Material provided:
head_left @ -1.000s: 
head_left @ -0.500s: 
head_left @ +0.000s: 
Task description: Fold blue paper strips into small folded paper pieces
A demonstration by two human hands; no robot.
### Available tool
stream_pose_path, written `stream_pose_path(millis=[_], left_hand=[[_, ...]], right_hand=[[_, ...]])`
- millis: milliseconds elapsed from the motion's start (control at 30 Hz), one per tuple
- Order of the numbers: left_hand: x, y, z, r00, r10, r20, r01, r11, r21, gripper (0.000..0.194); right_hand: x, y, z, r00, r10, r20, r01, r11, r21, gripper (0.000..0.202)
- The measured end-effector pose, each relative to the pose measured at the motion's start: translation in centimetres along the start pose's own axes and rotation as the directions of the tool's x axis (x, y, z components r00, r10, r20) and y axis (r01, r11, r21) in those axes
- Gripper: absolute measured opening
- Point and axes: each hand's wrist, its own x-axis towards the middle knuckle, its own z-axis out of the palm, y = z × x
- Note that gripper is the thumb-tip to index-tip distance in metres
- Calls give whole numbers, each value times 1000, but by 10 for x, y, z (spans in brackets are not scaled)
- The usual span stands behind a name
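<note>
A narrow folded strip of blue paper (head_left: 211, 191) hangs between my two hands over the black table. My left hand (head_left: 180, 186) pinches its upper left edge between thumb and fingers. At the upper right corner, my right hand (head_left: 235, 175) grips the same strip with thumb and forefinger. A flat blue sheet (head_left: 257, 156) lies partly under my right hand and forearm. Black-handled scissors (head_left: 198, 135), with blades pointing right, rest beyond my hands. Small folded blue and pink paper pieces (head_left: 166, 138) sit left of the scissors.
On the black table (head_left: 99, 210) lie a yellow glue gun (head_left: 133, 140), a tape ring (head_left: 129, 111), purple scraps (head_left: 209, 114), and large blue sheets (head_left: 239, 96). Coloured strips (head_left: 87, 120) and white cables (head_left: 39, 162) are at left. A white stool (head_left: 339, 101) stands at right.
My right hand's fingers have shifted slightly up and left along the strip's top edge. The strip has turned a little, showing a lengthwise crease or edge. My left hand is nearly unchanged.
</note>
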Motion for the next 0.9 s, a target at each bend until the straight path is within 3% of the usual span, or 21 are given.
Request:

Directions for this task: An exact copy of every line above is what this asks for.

Exercise answer:
head_left @ -1.000s: 
head_left @ -0.500s: 
head_left @ +0.000s: 
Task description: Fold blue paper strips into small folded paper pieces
A demonstration by two human hands; no robot.
### Available tool
stream_pose_path, written `stream_pose_path(millis=[_], left_hand=[[_, ...]], right_hand=[[_, ...]])`
- millis: milliseconds elapsed from the motion's start (control at 30 Hz), one per tuple
- Order of the numbers: left_hand: x, y, z, r00, r10, r20, r01, r11, r21, gripper (0.000..0.194); right_hand: x, y, z, r00, r10, r20, r01, r11, r21, gripper (0.000..0.202)
- The measured end-effector pose, each relative to the pose measured at the motion's start: translation in centimetres along the start pose's own axes and rotation as the directions of the tool's x axis (x, y, z components r00, r10, r20) and y axis (r01, r11, r21) in those axes
- Gripper: absolute measured opening
- Point and axes: each hand's wrist, its own x-axis towards the middle knuckle, its own z-axis out of the palm, y = z × x
- Note that gripper is the thumb-tip to index-tip distance in metres
- Calls give whole numbers, each value times 1000, but by 10 for x, y, z (spans in brackets are not scaled)
- The usual span stands behind a name
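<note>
A narrow folded strip of blue paper (head_left: 211, 191) hangs between my two hands over the black table. My left hand (head_left: 180, 186) pinches its upper left edge between thumb and fingers. At the upper right corner, my right hand (head_left: 235, 175) grips the same strip with thumb and forefinger. A flat blue sheet (head_left: 257, 156) lies partly under my right hand and forearm. Black-handled scissors (head_left: 198, 135), with blades pointing right, rest beyond my hands. Small folded blue and pink paper pieces (head_left: 166, 138) sit left of the scissors.
On the black table (head_left: 99, 210) lie a yellow glue gun (head_left: 133, 140), a tape ring (head_left: 129, 111), purple scraps (head_left: 209, 114), and large blue sheets (head_left: 239, 96). Coloured strips (head_left: 87, 120) and white cables (head_left: 39, 162) are at left. A white stool (head_left: 339, 101) stands at right.
My right hand's fingers have shifted slightly up and left along the strip's top edge. The strip has turned a little, showing a lengthwise crease or edge. My left hand is nearly unchanged.
</note>
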Motion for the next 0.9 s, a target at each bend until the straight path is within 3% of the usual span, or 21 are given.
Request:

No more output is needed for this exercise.